Transcribe exactly everything in the data below from the line containing "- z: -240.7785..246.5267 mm" down to the line containing "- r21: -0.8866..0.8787", both lines included and nothing further.
-*-*-
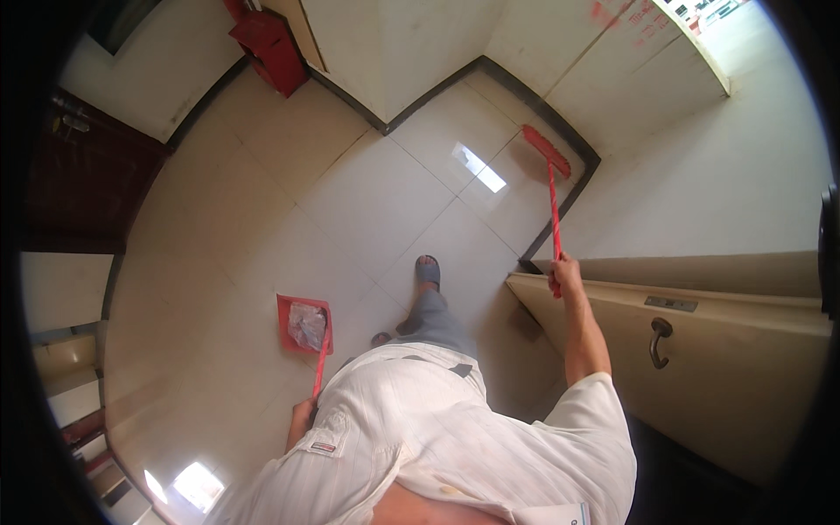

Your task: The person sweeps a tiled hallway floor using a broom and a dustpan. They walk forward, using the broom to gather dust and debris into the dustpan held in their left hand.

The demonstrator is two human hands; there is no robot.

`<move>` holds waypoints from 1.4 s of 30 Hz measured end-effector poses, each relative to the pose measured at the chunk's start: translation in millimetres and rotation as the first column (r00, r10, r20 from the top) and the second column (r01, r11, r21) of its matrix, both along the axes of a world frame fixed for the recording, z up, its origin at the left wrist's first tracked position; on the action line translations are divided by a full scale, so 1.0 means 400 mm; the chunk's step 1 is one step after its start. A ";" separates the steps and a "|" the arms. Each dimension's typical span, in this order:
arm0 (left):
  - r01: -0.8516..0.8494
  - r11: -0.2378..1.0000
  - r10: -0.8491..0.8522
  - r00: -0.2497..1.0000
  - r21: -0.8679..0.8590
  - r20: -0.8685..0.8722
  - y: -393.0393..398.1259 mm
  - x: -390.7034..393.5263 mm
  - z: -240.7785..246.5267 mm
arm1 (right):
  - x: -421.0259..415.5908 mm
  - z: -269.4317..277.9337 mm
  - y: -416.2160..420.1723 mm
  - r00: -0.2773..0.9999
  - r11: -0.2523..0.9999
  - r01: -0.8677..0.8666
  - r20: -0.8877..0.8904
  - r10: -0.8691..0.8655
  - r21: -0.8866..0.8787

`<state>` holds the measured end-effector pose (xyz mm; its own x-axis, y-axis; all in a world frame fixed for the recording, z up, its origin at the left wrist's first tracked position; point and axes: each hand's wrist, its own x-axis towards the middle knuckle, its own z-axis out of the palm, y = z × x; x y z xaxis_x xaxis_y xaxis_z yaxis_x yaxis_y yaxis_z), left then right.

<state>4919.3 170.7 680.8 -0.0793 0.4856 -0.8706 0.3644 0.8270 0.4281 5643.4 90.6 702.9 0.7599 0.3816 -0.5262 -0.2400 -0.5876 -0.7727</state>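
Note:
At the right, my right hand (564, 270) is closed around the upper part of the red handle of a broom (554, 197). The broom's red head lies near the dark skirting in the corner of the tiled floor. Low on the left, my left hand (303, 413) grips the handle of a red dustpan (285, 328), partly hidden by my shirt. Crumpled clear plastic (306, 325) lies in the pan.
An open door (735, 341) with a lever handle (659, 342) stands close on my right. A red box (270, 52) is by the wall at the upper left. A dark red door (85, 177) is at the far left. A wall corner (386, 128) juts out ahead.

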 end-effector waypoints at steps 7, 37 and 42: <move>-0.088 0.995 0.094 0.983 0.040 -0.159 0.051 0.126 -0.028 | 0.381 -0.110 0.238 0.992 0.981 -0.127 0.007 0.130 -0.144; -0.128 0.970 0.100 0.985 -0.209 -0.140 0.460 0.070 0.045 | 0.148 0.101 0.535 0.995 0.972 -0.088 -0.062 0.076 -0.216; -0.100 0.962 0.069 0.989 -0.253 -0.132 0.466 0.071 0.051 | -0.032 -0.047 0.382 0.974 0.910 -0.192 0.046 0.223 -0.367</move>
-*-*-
Exercise solution:
  - z: -240.7785..246.5267 mm
arm1 (right):
  - x: -421.0259..415.5908 mm
  - z: -269.4317..277.9337 mm
  - y: -416.2160..420.1723 mm
  - r00: -0.2773..0.9999
  - r11: -0.2523..0.9999
  - r01: -0.8677..0.8666
  - r20: -0.8877..0.8904
  - r10: -0.8691..0.8655
  - r21: -0.8866..0.8787

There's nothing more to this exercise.